The purpose of the IFRS Foundation Monitoring Board is to strengthen the institutional governance of the IFRS Foundation, the public interest overseer of the International Accounting Standards Board (IASB). The IASB, in turn, promulgates International Financial Reporting Standards (IFRS). Through its interaction with the IFRS Foundation, the IFRS Foundation Monitoring Board serves as a means through which the IFRS Foundation can be held accountable to those regulatory authorities charged with investor protection that allow or require the use of IFRS in their jurisdictions. One significant means of accountability is that the IFRS Foundation Monitoring Board is responsible for approving new appointments to the board of trustees of the IFRS Foundation.
The mission of the Monitoring Group is to ensure that the public interest is represented in the activities of the standard-setting boards operating under the International Federation of Accountants (IFAC), an accounting industry group. IFAC's standard-setting boards are responsible for issuing International Standards on Auditing, as well as international ethics and education standards for auditors. The Monitoring Group members include IOSCO, the Basel Committee on Banking Supervision, the European Commission, the Financial Stability Board, the International Association of Insurance Supervisors, the International Forum of Independent Audit Regulators, and the World Bank. The SEC participates in the Monitoring Group's initiatives via the SEC's membership in IOSCO. To enhance focus on the public interest in standard-setting, in 2003, the Monitoring Group established the Public Interest Oversight Board (PIOB) to directly oversee, from a public interest perspective, these activities. The Monitoring Group appoints members of the PIOB, monitors the PIOB's public interest oversight activities, and approves the PIOB's annual budget.
The Financial Action Task Force (FATF) is an inter-governmental organization in which SEC staff participates. It was created in 1989 by the G7 to reform legislation and regulation around the world to strengthen the global anti-money laundering infrastructure. The work of the FATF focuses on three principal areas: (i) setting standards for national anti-money laundering and counter terrorist financing programs; (ii) evaluating the degree to which countries have implemented measures that meet those standards; and (iii) identifying and studying money laundering and terrorist financing methods and trends.
The Organization for Economic Cooperation and Development (OECD) is best known for its publications and statistics, though its work covers a wide range of economic and social issues.
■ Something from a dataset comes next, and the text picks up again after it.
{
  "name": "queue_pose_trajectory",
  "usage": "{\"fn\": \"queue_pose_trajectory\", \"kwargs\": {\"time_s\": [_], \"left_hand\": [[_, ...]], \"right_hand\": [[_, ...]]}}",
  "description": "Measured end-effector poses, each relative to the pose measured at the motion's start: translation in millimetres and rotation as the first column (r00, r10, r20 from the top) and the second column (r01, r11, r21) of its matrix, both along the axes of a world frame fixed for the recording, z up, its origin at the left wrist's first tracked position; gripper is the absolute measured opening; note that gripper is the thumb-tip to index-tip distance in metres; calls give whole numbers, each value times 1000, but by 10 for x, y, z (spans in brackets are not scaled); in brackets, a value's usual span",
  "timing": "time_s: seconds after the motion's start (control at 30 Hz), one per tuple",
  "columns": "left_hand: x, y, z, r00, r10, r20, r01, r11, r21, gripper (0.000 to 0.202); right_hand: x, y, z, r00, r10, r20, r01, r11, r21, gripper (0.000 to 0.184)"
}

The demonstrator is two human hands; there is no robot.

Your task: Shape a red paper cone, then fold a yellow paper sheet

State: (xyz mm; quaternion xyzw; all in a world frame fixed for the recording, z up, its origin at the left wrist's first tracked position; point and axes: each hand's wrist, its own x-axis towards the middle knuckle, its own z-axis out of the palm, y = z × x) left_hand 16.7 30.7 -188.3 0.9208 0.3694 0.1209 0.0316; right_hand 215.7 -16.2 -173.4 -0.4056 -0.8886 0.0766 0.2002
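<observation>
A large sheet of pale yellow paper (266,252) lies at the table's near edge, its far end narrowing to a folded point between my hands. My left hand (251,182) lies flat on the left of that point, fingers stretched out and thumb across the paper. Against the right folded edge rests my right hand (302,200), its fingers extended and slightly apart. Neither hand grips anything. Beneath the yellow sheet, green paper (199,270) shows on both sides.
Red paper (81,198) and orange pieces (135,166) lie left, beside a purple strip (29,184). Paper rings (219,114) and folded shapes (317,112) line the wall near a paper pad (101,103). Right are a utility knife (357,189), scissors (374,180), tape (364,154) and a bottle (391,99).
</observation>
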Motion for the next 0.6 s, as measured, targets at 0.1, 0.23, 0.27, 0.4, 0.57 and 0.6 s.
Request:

It produces internationally agreed instruments, decisions and recommendations to promote rules of the game in areas where multilateral agreement is necessary for individual countries to make progress in a global economy. The OECD plays a particularly prominent role in fostering good governance in the public and corporate sectors. The SEC staff participates in certain of its projects and working groups relating to the securities markets, including the OECD Working Group on Bribery and the OECD Corporate Governance Committee.